Mr. Harold Davies (Leek)

While we on this side of the House are grateful for the summary of the actions of the United Nations in Europe, we would have liked to hear something of the report of the Economic Commission for Asia and the Far East in connection with the United Nations' action. There, more than anywhere else at the present juncture in our history, eyes are turned towards the hunger and the backwardness of Asia and the Far East, and from the reports that we read we discover that not enough is being done because nations often block the constructive work of the Economic Commission for Asia and the Far East.

Had the right hon. and learned Gentleman been present earlier tonight, he would have heard one of his well-informed supporters behind him, to whom usually we listen with interest, suggesting that we take British troops into French Indo-China, even without discussion with the United Nations.
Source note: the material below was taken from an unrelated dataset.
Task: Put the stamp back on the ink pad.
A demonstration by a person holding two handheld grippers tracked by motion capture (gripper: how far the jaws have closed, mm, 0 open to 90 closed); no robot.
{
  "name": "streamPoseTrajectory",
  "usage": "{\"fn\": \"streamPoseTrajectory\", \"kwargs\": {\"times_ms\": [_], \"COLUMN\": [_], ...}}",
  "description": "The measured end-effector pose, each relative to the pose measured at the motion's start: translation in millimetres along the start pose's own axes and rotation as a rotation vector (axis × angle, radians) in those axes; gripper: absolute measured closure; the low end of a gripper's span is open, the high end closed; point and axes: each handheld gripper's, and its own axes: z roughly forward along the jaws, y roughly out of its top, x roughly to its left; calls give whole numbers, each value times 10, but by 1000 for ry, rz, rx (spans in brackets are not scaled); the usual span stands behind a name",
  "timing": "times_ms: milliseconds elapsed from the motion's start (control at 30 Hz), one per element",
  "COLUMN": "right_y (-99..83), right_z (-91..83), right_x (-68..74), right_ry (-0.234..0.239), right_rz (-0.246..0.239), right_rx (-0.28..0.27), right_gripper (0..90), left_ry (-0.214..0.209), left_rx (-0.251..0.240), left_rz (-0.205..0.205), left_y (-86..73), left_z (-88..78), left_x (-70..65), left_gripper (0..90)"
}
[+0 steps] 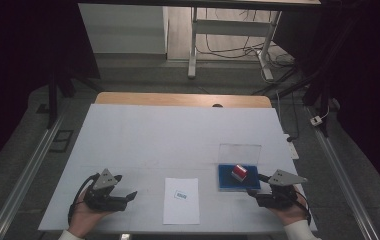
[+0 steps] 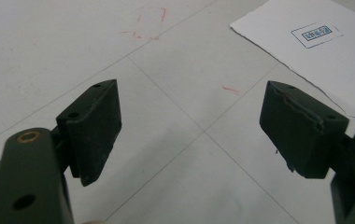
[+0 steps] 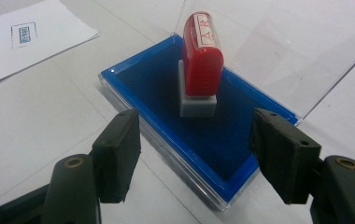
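A red stamp with a grey base stands upright on a blue ink pad, whose clear lid is raised behind it. A white sheet of paper with a small blue stamped mark lies at the front middle of the table. My right gripper is open just in front of the pad, nothing between its jaws. My left gripper is open over bare table, left of the paper.
The white table top has a wooden strip along its far edge. Faint red marks show on the surface. Beyond the table stand a desk frame and cables on the floor. A metal rail runs along the left side.
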Motion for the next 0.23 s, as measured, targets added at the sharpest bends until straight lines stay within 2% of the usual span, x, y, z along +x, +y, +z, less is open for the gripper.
{"fn": "streamPoseTrajectory", "kwargs": {"times_ms": [233], "right_y": [6], "right_z": [-4], "right_x": [2], "right_ry": [0], "right_rz": [-4], "right_rx": [0], "right_gripper": [338], "left_ry": [-1], "left_rx": [1], "left_rz": [0], "left_y": [0], "left_z": [2], "left_x": [3], "left_gripper": [212]}}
Consequently, in view of this, as well as having the report of the United Nations' actions in Europe, the House should have had a report about the actions of the Economic Commission for Asia and the Far East.

I sincerely hope, therefore, that tomorrow we shall hear from the Minister's right hon. Friend an account of how far we are supporting the Economic Commission, because it seems to me that, more than anything else, we in Europe and America have distorted the economy of Asia, as illustrated by these facts, which have been given time and time again: that the rice production, for instance, in Asia is down, while the production of rubber and tin are going up. That means that European nations—

It being Ten o'Clock the Motion for the Adjournment of the House lapsed, without Question put.